Hmmm, that's a fine question. I remember this was tricky in Java and took me a while to figure out. I did a quick Google search, but I didn't find a way to decompress tor's .z files using shell commands or Python. :/
How about we focus on the API first and ignore the fact that compressed responses exist?
Speaking of remote descriptor fetching, any thought on the API? I'm thinking of a 'stem/descriptor/remote.py' module with...
- get_directory_authorities()
List of hardcoded (IP, DirPorts) tuples for tor's authorities. Ideally we'd have an integ test to notify us when our listing falls out of date. However, it looks like the controller interface doesn't surface this. Is there a nice method of determining the present authorities besides polling the authorities array of 'src/or/config.c' [5]?

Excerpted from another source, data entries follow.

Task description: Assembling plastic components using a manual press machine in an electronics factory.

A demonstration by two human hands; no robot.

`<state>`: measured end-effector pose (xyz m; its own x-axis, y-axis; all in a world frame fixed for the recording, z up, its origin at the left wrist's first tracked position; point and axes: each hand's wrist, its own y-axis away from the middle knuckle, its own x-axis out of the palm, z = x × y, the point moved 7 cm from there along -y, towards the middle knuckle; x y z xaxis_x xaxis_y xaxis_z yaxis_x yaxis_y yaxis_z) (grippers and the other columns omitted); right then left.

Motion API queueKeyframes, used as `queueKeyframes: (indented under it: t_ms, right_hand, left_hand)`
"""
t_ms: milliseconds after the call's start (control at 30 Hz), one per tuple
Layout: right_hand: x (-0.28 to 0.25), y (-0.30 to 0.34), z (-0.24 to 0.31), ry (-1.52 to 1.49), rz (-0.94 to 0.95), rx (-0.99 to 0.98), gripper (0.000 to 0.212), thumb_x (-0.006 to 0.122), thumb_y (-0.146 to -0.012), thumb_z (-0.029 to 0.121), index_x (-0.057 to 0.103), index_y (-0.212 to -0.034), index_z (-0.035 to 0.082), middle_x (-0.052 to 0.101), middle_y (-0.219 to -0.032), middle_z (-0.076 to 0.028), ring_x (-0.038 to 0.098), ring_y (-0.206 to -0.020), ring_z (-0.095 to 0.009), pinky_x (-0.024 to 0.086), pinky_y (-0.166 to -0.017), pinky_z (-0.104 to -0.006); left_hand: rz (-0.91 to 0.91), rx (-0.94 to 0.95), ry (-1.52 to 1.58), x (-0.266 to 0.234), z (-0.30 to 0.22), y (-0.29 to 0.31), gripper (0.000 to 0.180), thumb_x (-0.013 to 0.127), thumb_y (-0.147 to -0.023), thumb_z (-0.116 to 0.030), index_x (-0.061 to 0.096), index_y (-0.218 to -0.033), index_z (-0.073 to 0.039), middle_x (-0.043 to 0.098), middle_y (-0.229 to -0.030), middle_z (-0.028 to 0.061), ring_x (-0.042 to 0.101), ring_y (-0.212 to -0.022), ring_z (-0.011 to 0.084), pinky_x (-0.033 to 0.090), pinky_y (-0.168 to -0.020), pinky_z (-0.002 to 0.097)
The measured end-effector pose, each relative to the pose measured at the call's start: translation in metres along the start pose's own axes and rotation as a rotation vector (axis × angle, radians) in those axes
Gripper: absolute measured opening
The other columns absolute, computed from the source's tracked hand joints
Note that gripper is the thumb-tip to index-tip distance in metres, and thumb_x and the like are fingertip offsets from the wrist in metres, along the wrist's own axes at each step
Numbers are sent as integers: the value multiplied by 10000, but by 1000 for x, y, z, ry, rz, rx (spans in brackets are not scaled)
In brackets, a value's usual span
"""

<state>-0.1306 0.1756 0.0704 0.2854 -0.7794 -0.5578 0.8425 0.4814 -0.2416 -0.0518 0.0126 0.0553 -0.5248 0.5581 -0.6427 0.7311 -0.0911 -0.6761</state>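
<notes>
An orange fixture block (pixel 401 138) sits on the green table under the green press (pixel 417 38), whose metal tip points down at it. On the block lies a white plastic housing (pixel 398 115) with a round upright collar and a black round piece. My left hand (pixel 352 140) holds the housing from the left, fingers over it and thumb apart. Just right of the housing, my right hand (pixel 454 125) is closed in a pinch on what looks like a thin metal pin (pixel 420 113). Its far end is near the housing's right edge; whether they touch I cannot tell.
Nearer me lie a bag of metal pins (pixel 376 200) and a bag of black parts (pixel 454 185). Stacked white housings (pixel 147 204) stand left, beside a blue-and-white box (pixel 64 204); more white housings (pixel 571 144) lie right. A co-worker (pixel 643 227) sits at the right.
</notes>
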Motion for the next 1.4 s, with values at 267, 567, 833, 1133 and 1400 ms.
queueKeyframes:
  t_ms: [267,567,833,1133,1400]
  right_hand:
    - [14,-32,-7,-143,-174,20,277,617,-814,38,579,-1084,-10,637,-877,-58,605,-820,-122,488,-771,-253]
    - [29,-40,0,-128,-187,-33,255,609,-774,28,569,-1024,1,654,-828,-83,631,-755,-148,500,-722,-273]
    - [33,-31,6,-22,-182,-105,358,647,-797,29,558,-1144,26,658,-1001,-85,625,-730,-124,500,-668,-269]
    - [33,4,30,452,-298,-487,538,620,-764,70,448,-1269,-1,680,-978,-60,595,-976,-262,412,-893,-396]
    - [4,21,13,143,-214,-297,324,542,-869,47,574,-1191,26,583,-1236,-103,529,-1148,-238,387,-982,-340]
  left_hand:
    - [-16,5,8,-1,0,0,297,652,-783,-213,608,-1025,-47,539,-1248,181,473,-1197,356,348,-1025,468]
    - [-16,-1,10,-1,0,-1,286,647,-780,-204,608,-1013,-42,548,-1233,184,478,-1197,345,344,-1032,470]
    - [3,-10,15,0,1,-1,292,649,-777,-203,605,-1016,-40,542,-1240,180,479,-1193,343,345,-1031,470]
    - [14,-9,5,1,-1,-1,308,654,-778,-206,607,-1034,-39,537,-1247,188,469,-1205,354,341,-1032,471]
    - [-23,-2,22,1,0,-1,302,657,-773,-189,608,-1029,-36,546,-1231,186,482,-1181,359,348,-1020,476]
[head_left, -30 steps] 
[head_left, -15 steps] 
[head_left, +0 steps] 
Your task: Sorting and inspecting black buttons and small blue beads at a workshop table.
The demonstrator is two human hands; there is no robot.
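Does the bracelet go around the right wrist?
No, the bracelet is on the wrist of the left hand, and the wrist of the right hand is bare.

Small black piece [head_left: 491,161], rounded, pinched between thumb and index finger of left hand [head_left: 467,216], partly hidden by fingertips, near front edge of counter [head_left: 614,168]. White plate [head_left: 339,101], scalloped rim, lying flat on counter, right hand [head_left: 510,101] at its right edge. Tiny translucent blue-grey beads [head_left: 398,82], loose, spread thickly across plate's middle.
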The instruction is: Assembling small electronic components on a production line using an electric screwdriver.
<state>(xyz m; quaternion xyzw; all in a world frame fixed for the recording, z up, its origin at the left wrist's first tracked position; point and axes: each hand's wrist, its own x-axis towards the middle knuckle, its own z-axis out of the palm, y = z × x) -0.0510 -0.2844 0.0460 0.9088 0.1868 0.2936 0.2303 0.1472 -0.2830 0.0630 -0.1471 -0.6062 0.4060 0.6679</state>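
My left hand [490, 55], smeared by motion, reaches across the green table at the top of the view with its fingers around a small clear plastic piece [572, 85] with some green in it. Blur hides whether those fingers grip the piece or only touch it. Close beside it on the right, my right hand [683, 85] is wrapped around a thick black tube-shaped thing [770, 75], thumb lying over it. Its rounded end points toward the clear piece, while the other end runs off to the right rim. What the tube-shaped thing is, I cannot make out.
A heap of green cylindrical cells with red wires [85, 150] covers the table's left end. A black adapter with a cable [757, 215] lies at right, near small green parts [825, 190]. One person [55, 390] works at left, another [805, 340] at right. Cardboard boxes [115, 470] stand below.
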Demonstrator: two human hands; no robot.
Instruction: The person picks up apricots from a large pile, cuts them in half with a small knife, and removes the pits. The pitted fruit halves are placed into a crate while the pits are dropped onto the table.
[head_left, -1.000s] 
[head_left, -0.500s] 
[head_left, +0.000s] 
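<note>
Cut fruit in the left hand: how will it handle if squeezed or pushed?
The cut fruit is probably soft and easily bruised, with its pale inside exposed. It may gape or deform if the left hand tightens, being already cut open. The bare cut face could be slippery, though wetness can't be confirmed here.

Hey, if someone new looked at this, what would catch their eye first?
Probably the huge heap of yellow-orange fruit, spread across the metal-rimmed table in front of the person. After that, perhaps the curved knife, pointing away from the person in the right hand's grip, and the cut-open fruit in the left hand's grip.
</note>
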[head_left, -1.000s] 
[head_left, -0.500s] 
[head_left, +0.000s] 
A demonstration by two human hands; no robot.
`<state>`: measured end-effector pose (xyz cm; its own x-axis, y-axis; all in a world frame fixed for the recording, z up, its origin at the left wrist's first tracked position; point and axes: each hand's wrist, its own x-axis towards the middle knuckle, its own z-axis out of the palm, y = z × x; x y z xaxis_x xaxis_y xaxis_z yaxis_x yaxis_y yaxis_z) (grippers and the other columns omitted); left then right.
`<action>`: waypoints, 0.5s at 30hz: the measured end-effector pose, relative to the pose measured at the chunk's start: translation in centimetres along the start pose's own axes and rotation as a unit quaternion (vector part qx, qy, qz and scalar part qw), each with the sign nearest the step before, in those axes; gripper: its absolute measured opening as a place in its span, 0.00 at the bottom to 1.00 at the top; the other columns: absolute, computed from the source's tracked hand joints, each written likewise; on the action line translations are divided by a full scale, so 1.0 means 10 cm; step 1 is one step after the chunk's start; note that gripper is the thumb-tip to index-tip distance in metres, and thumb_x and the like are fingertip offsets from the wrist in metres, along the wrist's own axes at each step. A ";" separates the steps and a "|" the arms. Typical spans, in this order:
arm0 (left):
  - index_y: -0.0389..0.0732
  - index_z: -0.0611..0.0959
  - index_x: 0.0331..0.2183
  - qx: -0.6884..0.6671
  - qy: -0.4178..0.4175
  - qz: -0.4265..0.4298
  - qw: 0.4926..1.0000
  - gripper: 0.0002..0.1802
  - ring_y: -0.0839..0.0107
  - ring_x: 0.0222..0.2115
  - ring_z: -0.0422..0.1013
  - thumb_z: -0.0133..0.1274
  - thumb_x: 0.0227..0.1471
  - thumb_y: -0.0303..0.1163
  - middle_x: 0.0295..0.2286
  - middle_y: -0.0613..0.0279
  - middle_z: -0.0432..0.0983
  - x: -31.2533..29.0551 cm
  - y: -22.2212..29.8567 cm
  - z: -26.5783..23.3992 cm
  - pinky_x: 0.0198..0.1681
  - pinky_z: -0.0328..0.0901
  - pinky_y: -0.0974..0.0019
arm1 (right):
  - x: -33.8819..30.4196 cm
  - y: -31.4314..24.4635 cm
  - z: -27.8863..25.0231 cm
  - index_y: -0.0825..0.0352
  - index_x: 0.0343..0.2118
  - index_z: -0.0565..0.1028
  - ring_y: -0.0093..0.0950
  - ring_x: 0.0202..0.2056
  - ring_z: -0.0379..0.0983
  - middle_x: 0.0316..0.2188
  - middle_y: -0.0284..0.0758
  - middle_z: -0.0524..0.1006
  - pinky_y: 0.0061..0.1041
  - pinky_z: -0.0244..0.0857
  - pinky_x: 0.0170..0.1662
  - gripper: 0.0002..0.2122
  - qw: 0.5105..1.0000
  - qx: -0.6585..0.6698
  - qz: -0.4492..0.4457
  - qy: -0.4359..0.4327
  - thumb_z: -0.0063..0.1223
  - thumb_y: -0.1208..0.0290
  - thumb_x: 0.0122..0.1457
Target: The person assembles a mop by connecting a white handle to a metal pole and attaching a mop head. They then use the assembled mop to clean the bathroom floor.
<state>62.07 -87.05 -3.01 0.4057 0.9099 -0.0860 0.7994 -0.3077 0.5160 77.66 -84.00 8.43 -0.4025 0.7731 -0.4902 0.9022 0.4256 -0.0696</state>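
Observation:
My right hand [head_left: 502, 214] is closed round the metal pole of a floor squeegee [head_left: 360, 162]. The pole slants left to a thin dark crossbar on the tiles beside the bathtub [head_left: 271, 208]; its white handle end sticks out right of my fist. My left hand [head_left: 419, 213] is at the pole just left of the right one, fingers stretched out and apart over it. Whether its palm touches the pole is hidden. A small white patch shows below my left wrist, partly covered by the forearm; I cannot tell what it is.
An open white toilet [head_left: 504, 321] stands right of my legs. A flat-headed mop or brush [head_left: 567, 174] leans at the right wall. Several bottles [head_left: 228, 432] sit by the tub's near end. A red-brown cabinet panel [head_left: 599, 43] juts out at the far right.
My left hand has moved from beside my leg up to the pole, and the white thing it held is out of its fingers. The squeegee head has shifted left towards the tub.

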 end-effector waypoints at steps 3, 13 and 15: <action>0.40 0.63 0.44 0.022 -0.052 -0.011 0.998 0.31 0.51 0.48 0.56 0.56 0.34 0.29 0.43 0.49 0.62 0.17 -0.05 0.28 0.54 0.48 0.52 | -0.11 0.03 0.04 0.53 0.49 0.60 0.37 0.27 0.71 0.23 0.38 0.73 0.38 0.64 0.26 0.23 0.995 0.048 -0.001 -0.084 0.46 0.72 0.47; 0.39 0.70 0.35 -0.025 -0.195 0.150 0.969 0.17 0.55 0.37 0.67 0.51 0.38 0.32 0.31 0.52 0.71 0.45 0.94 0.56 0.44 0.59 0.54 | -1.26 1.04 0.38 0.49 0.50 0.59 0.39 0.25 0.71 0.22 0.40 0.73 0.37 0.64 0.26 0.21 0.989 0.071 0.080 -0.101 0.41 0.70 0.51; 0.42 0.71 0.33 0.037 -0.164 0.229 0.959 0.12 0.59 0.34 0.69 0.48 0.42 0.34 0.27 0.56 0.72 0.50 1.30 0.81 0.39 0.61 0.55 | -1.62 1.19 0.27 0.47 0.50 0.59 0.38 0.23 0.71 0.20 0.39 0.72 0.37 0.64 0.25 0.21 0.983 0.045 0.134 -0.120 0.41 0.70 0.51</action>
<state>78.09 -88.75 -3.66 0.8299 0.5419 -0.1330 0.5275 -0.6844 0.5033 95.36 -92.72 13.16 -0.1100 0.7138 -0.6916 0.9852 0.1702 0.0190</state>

- fetch_directory_mirrors()
Polls an authority for the present consensus and filters it down to relays with the V2Dir flag. It then uses this to populate a global directory mirror cached that's used when querying directory data. This can optionally be provided with a Controller instance or cached consensus file to use that instead of polling a authority.
(Minor note: if possible, let's separate methods like this into one method that makes a network request and another method that works only locally.)
- get_directory_cache()
Provides a list of our present directory mirrors. This is a list if (IP, DirPort) tuples. If fetch_directory_mirrors() hasn't yet been called this is the directory authorities.
- query(descriptor_type, fingerprint = None, retires = 5)
Picks a random relay from our directory mirror cache, and attempts to retrieve the given type of descriptor data. Arguments behave as follows...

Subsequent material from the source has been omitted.